Aim of the exercise
What you return should be the lines from the first line of the records below through the line holding "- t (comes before", unchanged.

**** Data for review

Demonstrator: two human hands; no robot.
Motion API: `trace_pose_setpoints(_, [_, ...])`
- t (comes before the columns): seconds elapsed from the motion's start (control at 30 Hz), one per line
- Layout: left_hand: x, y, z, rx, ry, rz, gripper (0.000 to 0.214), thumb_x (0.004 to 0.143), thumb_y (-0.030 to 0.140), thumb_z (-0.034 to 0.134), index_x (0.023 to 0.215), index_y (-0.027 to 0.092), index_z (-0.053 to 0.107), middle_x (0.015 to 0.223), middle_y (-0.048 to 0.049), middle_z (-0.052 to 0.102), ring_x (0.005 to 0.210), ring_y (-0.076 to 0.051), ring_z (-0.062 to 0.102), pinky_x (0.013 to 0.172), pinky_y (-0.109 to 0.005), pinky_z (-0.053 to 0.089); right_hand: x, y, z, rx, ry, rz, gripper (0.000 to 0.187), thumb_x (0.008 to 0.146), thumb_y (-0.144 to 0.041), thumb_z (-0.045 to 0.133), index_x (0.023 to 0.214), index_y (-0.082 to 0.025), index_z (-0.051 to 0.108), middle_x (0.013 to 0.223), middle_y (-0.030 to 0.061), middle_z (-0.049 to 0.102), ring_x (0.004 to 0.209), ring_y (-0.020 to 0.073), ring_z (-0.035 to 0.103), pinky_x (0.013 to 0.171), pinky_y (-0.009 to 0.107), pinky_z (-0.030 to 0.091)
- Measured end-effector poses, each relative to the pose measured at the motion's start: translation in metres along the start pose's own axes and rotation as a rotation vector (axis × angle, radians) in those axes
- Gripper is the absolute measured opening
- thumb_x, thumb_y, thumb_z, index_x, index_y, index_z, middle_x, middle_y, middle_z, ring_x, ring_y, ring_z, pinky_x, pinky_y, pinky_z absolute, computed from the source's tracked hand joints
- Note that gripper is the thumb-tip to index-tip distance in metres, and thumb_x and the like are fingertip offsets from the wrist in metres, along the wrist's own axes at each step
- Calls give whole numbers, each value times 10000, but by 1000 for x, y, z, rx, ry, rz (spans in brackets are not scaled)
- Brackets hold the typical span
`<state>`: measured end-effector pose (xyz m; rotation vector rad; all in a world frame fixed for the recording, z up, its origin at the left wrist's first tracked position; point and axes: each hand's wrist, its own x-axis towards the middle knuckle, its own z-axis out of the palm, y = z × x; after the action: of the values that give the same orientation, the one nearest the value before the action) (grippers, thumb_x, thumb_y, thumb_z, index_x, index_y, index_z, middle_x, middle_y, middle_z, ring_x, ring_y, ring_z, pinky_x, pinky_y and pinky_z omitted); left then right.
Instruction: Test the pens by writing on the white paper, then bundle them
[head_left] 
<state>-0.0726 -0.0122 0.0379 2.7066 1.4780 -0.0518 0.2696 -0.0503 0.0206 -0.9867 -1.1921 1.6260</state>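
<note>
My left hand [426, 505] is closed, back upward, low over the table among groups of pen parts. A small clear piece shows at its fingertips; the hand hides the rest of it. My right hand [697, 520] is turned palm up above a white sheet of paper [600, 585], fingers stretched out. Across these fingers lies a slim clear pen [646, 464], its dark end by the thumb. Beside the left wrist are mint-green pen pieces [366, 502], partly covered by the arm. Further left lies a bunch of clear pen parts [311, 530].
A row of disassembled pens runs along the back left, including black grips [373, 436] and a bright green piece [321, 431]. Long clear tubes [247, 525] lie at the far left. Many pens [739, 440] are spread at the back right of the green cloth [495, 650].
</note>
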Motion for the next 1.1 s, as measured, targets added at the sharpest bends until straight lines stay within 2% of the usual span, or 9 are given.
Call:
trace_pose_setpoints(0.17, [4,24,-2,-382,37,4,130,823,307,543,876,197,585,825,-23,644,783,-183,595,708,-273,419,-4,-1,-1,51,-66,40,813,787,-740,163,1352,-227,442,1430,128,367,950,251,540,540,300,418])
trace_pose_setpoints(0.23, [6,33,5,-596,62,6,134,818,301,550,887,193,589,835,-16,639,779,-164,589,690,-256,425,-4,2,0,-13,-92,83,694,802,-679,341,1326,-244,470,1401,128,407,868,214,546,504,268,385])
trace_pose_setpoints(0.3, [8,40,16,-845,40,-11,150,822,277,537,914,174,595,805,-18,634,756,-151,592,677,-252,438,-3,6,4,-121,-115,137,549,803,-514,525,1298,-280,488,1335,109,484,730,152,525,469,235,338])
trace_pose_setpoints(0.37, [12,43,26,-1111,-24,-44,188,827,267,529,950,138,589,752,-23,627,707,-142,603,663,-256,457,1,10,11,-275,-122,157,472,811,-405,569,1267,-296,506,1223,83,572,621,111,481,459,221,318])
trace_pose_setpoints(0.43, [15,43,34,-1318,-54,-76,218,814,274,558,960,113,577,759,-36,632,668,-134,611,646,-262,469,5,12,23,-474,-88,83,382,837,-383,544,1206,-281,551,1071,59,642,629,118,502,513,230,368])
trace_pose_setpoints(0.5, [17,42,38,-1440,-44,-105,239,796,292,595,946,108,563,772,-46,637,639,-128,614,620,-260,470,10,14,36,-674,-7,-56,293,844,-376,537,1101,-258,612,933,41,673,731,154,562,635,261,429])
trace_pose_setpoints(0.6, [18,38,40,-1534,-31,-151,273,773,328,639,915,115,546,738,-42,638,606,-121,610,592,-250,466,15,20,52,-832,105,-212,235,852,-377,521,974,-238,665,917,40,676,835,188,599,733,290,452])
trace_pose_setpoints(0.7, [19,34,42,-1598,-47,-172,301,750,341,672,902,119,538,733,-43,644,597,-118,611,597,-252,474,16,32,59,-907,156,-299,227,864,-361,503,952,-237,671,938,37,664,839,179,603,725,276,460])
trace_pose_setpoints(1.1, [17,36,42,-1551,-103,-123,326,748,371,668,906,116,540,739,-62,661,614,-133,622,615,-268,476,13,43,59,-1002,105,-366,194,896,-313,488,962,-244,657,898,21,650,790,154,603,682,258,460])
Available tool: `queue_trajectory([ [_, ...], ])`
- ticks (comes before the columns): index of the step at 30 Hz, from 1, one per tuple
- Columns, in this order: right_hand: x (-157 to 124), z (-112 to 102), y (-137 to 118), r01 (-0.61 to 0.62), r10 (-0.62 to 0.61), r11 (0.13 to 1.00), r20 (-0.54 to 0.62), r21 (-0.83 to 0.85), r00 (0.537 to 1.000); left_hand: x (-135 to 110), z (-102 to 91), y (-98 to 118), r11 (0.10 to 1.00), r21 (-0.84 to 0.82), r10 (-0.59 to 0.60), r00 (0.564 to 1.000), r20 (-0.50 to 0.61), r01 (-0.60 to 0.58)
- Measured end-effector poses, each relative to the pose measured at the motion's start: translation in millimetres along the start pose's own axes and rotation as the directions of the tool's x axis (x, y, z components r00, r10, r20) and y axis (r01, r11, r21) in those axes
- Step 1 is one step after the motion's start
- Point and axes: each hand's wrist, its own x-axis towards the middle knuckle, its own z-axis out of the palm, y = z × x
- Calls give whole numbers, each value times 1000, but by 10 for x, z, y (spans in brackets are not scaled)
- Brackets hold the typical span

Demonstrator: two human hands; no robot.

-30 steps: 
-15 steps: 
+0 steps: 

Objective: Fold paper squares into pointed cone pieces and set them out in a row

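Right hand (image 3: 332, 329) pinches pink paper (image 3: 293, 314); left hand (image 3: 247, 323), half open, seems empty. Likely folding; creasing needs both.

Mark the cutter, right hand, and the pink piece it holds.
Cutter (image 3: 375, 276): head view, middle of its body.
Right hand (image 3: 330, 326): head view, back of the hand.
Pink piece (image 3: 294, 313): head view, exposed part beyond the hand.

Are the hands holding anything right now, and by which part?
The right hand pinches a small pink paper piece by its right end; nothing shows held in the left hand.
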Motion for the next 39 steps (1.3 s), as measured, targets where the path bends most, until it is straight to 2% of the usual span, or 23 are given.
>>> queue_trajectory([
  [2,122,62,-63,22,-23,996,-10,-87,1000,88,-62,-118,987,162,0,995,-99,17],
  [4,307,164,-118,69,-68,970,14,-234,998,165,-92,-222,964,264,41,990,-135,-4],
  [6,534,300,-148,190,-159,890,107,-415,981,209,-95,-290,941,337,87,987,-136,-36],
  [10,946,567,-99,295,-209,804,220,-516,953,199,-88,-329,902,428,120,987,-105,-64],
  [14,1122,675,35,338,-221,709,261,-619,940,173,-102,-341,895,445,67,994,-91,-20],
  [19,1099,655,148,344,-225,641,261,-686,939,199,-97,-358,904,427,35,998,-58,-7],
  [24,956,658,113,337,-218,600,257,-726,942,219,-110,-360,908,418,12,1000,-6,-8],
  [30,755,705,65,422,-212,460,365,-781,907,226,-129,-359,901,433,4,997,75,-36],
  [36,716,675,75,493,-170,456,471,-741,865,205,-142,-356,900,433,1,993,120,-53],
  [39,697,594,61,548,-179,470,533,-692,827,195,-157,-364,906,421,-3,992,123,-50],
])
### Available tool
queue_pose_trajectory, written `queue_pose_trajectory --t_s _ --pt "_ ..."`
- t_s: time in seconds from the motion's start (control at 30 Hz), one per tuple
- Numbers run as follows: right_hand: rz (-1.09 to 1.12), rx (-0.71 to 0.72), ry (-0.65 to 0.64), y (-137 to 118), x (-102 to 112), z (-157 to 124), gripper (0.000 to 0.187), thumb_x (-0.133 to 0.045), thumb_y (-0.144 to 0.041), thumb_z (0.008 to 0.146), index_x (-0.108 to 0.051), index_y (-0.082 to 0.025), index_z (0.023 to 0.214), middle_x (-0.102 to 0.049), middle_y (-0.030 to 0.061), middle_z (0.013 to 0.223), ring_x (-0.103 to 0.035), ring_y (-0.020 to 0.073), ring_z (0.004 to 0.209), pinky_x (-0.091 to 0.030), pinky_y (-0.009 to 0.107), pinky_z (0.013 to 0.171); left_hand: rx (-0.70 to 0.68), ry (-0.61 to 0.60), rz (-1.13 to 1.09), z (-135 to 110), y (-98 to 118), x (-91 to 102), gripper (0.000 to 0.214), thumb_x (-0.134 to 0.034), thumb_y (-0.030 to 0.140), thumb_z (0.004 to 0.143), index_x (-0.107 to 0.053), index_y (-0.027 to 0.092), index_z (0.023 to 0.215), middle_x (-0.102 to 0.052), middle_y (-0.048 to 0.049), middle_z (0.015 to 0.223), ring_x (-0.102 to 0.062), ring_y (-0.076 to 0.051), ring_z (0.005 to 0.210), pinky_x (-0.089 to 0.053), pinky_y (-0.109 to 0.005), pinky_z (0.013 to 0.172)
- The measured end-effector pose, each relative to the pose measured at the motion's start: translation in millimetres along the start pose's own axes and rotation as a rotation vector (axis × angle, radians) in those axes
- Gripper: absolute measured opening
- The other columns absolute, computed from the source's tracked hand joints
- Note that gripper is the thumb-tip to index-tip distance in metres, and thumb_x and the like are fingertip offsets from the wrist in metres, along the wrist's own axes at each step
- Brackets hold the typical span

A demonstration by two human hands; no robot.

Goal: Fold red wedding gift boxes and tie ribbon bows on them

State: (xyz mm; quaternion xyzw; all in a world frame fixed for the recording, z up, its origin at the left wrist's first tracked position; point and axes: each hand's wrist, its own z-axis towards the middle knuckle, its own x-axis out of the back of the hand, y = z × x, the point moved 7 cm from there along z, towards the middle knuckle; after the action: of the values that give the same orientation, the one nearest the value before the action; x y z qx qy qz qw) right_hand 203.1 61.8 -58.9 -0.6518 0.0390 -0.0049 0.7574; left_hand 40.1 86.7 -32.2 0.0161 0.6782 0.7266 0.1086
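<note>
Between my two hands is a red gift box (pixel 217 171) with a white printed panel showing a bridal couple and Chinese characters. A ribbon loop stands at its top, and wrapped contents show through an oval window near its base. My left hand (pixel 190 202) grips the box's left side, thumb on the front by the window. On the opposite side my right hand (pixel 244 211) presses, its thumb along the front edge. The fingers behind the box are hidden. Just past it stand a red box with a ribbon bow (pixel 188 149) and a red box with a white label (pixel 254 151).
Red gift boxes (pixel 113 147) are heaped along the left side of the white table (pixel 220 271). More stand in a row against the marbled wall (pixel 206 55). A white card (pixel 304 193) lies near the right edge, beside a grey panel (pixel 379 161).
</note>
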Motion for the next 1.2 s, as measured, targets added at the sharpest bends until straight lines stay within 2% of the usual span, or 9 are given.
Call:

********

Exercise response
Demonstrator: two human hands; no robot.
Motion API: `trace_pose_setpoints(_, [_, ...])`
- t (comes before the columns): seconds elapsed from the motion's start (control at 30 Hz), one per line

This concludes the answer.